- Virtual world platforms run on your computer over the internet.
- There are free and paid platforms.
- There are many unresolved legal issues, plus other dangers and threats.
The internet has brought us many things — email, videos, games, shopping, Google, Wikipedia and the list goes on. Now there’s a new phenomenon: an opportunity for you to participate in a life-like world with a character — a digital version of yourself, which can work, socialise, shop and do many of the other things you do in the real world.
- Your character is known as an avatar and you can personalise its name and appearance.
- Your avatar can interact with other characters through an instant messaging-style window.
- You must register to create a character and usually download a program that runs on a computer connected to the internet.
There are different types of virtual worlds — some are more like games, some are chat forums and others simulate a life-like world. Second Life is probably the most well-known virtual world platform, but there are many others.
Virtual worlds encourage interactions between people and aim to mimic the real world. Avatars can socialise, shop, own property, trade and create new objects, such as artworks and clothing.
However, a virtual world, like the real world, needs rules and regulations. Right now there are more questions than answers when it comes to issues such as copyright, crime, money, property, rights and responsibilities, abuse, privacy, security, body image and the protection of children.
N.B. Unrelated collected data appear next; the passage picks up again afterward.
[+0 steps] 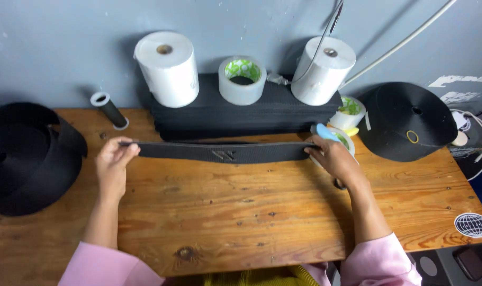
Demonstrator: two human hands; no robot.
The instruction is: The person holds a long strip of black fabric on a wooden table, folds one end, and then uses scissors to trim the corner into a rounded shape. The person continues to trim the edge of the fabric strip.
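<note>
Strap point(219, 152) lies on the table point(251, 212), before the stack point(241, 119) (rolls point(167, 69) on top).

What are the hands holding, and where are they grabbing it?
A black webbing strip, stretched flat above the wooden table. The left hand pinches its left end, the right hand its right end.

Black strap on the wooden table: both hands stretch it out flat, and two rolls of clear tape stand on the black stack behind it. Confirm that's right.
Not quite. The head view shows one roll of clear tape on the black stack, between two white rolls. The rest holds: the left hand and right hand stretch the black strap over the wooden table.
</note>
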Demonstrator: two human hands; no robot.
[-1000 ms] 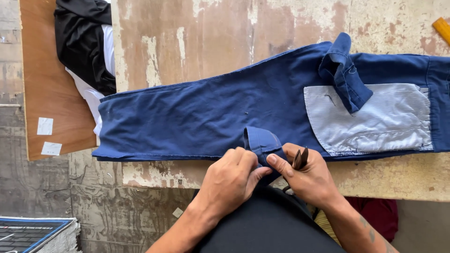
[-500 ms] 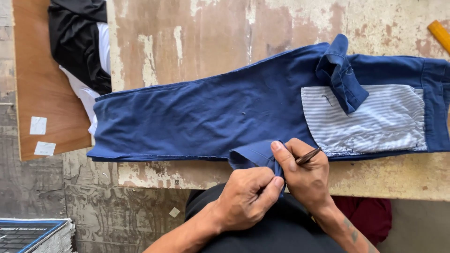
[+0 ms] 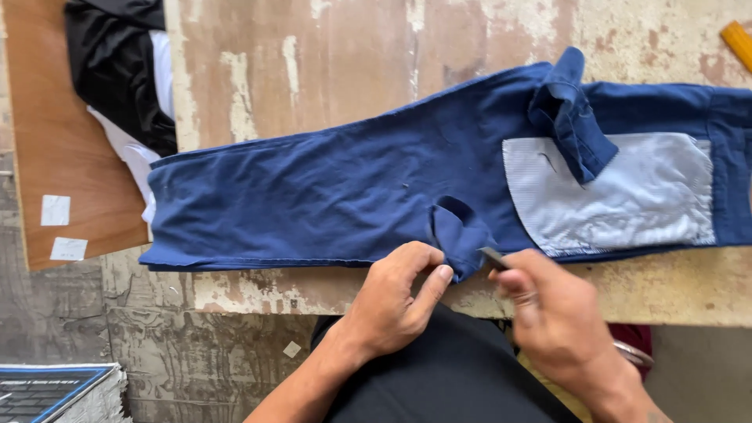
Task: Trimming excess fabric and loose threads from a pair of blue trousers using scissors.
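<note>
Both hands lower now, right hand off flap (blurred), left hand pinching

So it's a pair of navy blue trousers turned inside out, laid flat across the middle of the frame with the leg end toward the left and a pale striped pocket bag showing on the right. A small folded-up flap sticks up at the lower edge, centre frame. There's also a small dark tool right beside that flap, too blurred to tell more.
</note>
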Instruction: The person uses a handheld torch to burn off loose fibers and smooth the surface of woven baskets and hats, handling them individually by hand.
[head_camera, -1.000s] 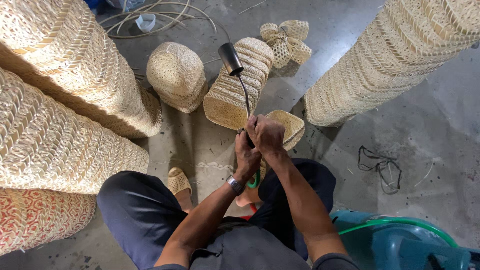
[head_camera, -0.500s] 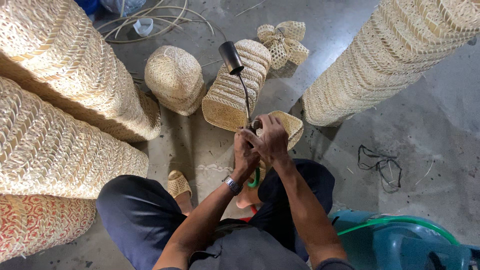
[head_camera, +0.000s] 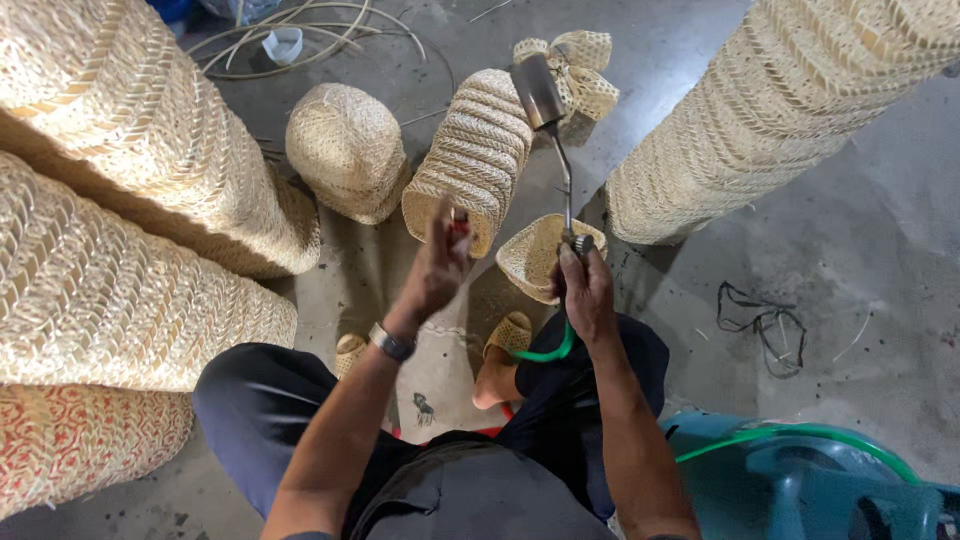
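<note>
Tall stacks of woven hats (head_camera: 120, 200) are crowding in all around, and the torch (head_camera: 545, 110) is pointing its nozzle toward the nearer hat stack (head_camera: 475, 155) on the floor; dry straw could scorch if a flame is drifting close. The right hand (head_camera: 585, 290) is gripping the torch's handle, fingers wrapped tight, arm extended forward. The left hand (head_camera: 435, 270) is lifting beside it, pinching a small red object (head_camera: 458, 228), possibly a lighter.

Right hand (head_camera: 588, 290) gripping gas torch (head_camera: 552, 130), left hand (head_camera: 435, 270) raised, woven hats (head_camera: 475, 155) beyond
</note>
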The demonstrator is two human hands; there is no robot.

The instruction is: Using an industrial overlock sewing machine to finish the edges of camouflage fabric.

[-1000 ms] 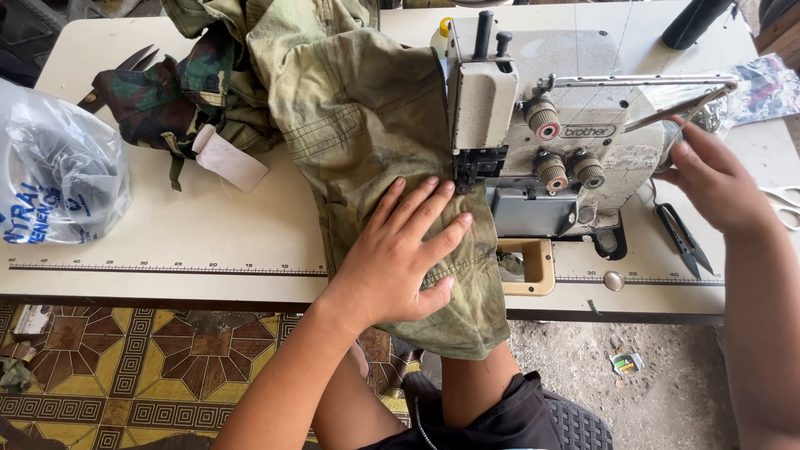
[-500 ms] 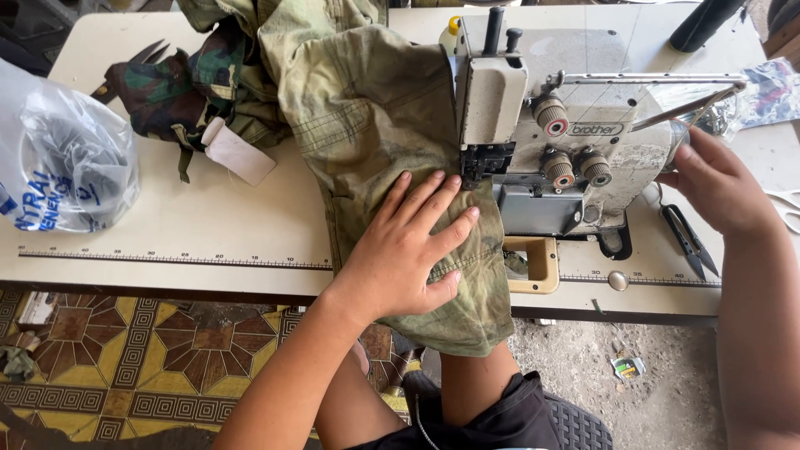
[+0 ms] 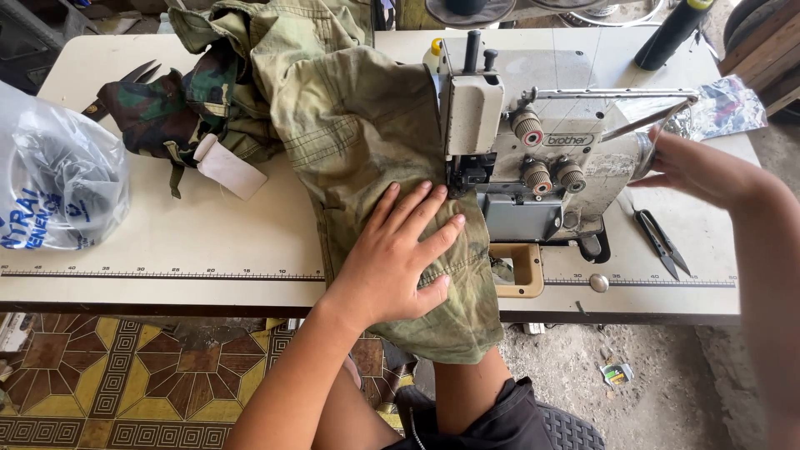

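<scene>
Here the left hand (image 3: 398,260) lies flat, released, on camouflage cloth (image 3: 367,142) overhanging the table edge (image 3: 167,287) (right hand (image 3: 696,171) open, holding nothing)

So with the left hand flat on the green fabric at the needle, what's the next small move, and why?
Probably ease the green fabric forward under the presser foot. The left hand already presses it flat beside the needle area of the sewing machine, and the right hand is at the machine's right end, seemingly near the handwheel.
</scene>
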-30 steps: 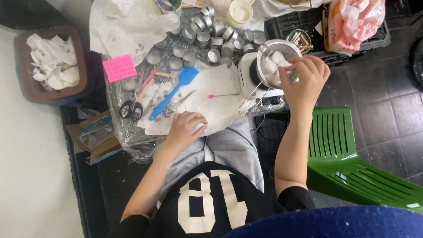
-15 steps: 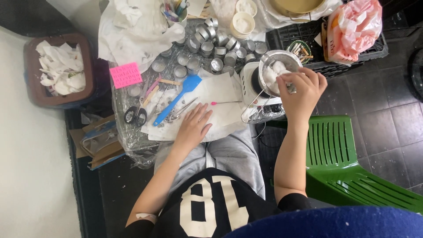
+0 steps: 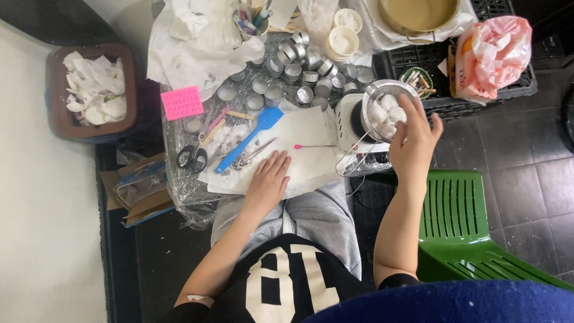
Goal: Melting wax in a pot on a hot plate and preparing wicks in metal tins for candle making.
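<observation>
From the head view: right hand [image 3: 412,146] sits over the metal pot [image 3: 385,110] of white lumps on the small white burner [image 3: 353,122], fingers loosely curled, can't tell if it's gripping anything. Left hand [image 3: 269,179] lies open, flat on the white paper [image 3: 305,140], near the blue spatula [image 3: 248,139].

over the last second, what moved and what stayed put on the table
The right hand shifted slightly along the near rim of the metal pot of white chunks, and its fingers spread more open. The left hand stayed flat on the white paper. Blue spatula, scissors and pink pin did not move.
</observation>
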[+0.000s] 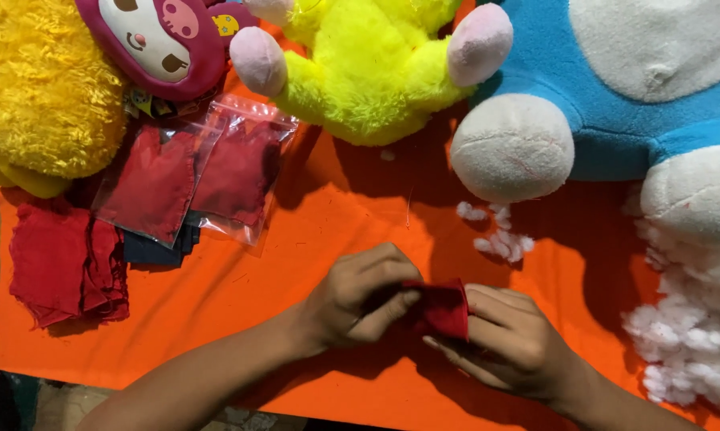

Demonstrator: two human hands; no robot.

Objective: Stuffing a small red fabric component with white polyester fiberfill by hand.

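Where both hands meet low on the orange cloth [296, 263], a small red fabric piece [440, 310] is pinched: left hand [360, 297] fingers closed on its left edge, right hand [507, 339] gripping its right side. White stuffing [695, 327] lies right; plastic bags of red cloth [192, 172] upper left.
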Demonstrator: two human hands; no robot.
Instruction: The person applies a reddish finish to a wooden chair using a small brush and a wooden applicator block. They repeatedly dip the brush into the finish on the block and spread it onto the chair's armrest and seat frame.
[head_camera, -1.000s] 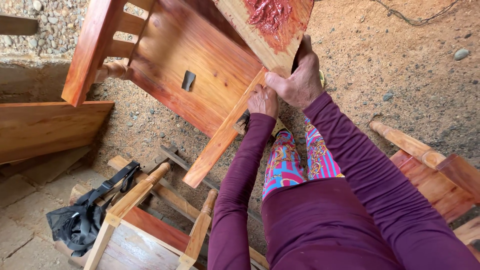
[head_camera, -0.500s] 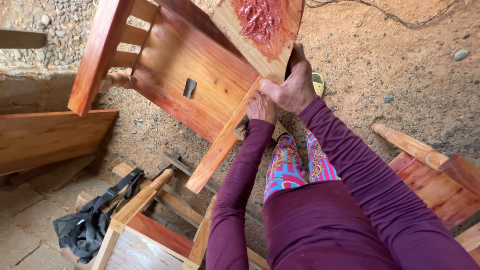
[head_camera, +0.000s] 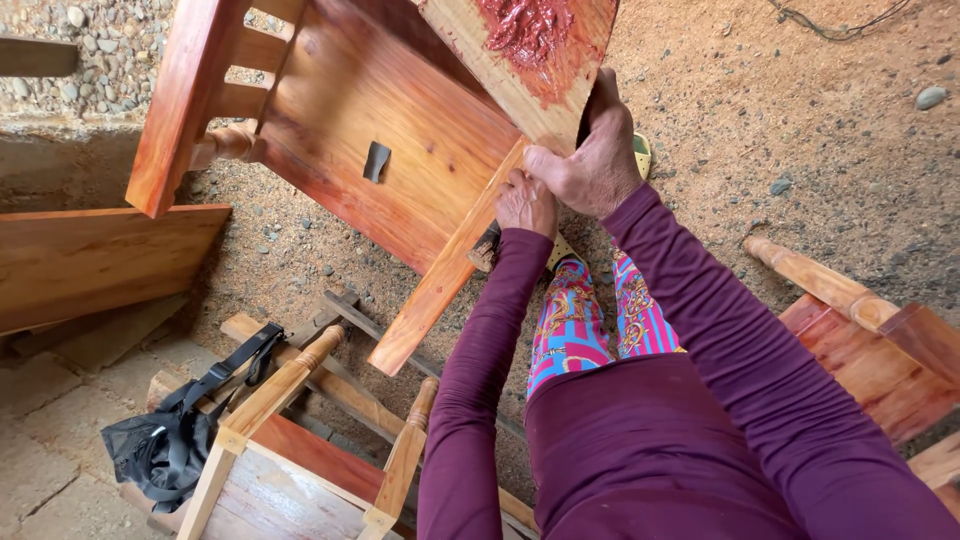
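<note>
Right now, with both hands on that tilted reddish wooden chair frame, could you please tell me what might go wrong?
The right hand grips the pale board smeared with wet-looking red paste; paste could smear onto the fingers. The left hand sits at the sloping reddish rail, which might pinch it if the reddish wooden chair frame tips. The unfinished turned-leg frame lies underfoot, perhaps a trip hazard.

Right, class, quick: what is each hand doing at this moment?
Left hand: closed against the chair rail, apparently on a small tool; unclear.
Right hand: gripping the edge of the board with red paste.
</note>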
But it’s not all bad; there are some interesting developments in virtual worlds as well.
Please note: this information was current as of September 2007 but is still a useful guide to today's market.
Virtual worlds provide a space for communication, interaction, fun and education. Users can meet others in any part of the ‘world’, sample entertainment and art and communicate with others in a more interactive, immediate environment than email, instant messaging or social networking.
Virtual worlds are also being used in educational and commercial ways. Educators, for example, are looking to virtual worlds to extend multimedia and interactive teaching. Some universities are starting to hold seminars or conferences where participants from all over the world can attend through their avatar in the virtual world. Virtual worlds are also being used to create simulation environments for practical training exercises in education courses.
Nic Suzor, board member of Electronic Frontiers Australia, an independent organisation devoted to protecting internet users’ rights, sees huge potential in virtual worlds. “These environments are currently able to provide engaging experiences and, as the technology improves, they will grow in importance for all types of communication — from business meetings to public forums to education programmes,” he says.
Virtual worlds may open up avenues of study previously restricted by space, time and cost. Sheryle Moon, chief executive officer of the Australian Information Industry Association, the representative body for the industry, thinks that the educational opportunities are virtually unlimited. “Imagine being able to take a semester course at any university in the world. Imagine turning up as an avatar to a lecture room for a Harvard course or a language course at the Sorbonne, in Paris,” she says.
It’s no surprise that businesses are looking at virtual worlds as advertising opportunities, with the ability to attract customers beyond physical boundaries. They also see the chance to save money.
“Virtual worlds provide potential access to new products anywhere in the world. Rather than companies having to ship stock to multiple countries for a simultaneous launch, they will be able to launch in one virtual place where everyone can purchase or download the product instantaneously,” says Sheryle.
Microsoft’s Windows Vista launch, Sony music releases, and the ABC’s and IBM’s virtual shopfronts are just a few examples of the way business has moved into the virtual world.